EXERCISE GOAL
Copy the full listing exactly, word for word.

GIVEN DATA
▼
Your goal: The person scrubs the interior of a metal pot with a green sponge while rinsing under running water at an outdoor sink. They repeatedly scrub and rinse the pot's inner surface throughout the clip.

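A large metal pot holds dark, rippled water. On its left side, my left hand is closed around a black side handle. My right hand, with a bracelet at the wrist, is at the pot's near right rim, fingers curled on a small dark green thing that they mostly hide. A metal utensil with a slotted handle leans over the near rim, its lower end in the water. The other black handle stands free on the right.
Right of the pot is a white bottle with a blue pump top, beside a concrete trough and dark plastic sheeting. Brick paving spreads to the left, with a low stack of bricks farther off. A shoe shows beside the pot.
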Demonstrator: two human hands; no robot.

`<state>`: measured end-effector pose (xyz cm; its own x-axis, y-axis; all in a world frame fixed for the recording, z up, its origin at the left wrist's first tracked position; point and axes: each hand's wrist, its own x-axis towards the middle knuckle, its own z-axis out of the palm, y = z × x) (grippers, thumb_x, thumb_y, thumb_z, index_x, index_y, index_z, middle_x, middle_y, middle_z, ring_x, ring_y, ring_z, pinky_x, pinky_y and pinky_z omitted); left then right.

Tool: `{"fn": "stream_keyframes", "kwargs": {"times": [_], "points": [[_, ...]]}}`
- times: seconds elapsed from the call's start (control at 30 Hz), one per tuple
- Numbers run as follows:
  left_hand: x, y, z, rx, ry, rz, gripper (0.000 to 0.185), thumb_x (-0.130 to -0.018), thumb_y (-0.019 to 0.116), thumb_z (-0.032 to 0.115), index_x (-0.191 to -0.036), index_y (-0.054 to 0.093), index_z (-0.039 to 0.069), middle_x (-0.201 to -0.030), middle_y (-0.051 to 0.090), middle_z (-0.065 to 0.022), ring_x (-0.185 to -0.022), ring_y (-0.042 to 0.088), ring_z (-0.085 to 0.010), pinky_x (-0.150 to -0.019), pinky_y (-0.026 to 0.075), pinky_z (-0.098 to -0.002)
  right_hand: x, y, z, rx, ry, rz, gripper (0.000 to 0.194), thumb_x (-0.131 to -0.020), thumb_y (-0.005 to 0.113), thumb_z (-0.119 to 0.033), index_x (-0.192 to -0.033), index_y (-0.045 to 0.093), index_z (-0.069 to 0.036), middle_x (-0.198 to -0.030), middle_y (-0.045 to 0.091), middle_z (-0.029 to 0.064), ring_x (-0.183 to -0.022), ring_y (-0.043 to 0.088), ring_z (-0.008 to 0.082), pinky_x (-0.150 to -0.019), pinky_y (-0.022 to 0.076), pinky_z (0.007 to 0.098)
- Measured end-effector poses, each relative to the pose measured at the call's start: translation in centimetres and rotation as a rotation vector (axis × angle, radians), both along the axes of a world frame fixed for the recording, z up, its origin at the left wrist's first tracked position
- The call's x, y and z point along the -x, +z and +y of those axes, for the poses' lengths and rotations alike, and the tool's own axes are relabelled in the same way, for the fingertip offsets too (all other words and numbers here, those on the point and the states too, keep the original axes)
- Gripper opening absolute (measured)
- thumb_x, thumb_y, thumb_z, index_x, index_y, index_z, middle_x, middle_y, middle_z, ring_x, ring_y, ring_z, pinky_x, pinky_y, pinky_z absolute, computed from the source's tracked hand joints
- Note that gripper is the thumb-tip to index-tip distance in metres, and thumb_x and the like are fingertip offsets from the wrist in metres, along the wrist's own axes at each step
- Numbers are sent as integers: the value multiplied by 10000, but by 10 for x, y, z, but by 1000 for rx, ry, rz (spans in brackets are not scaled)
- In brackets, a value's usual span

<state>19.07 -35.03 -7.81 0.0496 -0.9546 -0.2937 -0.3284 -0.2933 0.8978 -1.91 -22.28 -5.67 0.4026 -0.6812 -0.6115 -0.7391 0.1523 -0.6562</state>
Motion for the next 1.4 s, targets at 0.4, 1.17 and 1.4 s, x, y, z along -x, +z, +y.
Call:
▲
EXPECTED ANSWER
Your goal: The person scrubs the interior of a metal pot with a green sponge while rinsing under running water at an outdoor sink. They repeatedly scrub and rinse the pot's inner surface throughout the clip.

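A large metal pot holds dark, rippled water. On its left side, my left hand is closed around a black side handle. My right hand, with a bracelet at the wrist, is at the pot's near right rim, fingers curled on a small dark green thing that they mostly hide. A metal utensil with a slotted handle leans over the near rim, its lower end in the water. The other black handle stands free on the right.
Right of the pot is a white bottle with a blue pump top, beside a concrete trough and dark plastic sheeting. Brick paving spreads to the left, with a low stack of bricks farther off. A shoe shows beside the pot.
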Demonstrator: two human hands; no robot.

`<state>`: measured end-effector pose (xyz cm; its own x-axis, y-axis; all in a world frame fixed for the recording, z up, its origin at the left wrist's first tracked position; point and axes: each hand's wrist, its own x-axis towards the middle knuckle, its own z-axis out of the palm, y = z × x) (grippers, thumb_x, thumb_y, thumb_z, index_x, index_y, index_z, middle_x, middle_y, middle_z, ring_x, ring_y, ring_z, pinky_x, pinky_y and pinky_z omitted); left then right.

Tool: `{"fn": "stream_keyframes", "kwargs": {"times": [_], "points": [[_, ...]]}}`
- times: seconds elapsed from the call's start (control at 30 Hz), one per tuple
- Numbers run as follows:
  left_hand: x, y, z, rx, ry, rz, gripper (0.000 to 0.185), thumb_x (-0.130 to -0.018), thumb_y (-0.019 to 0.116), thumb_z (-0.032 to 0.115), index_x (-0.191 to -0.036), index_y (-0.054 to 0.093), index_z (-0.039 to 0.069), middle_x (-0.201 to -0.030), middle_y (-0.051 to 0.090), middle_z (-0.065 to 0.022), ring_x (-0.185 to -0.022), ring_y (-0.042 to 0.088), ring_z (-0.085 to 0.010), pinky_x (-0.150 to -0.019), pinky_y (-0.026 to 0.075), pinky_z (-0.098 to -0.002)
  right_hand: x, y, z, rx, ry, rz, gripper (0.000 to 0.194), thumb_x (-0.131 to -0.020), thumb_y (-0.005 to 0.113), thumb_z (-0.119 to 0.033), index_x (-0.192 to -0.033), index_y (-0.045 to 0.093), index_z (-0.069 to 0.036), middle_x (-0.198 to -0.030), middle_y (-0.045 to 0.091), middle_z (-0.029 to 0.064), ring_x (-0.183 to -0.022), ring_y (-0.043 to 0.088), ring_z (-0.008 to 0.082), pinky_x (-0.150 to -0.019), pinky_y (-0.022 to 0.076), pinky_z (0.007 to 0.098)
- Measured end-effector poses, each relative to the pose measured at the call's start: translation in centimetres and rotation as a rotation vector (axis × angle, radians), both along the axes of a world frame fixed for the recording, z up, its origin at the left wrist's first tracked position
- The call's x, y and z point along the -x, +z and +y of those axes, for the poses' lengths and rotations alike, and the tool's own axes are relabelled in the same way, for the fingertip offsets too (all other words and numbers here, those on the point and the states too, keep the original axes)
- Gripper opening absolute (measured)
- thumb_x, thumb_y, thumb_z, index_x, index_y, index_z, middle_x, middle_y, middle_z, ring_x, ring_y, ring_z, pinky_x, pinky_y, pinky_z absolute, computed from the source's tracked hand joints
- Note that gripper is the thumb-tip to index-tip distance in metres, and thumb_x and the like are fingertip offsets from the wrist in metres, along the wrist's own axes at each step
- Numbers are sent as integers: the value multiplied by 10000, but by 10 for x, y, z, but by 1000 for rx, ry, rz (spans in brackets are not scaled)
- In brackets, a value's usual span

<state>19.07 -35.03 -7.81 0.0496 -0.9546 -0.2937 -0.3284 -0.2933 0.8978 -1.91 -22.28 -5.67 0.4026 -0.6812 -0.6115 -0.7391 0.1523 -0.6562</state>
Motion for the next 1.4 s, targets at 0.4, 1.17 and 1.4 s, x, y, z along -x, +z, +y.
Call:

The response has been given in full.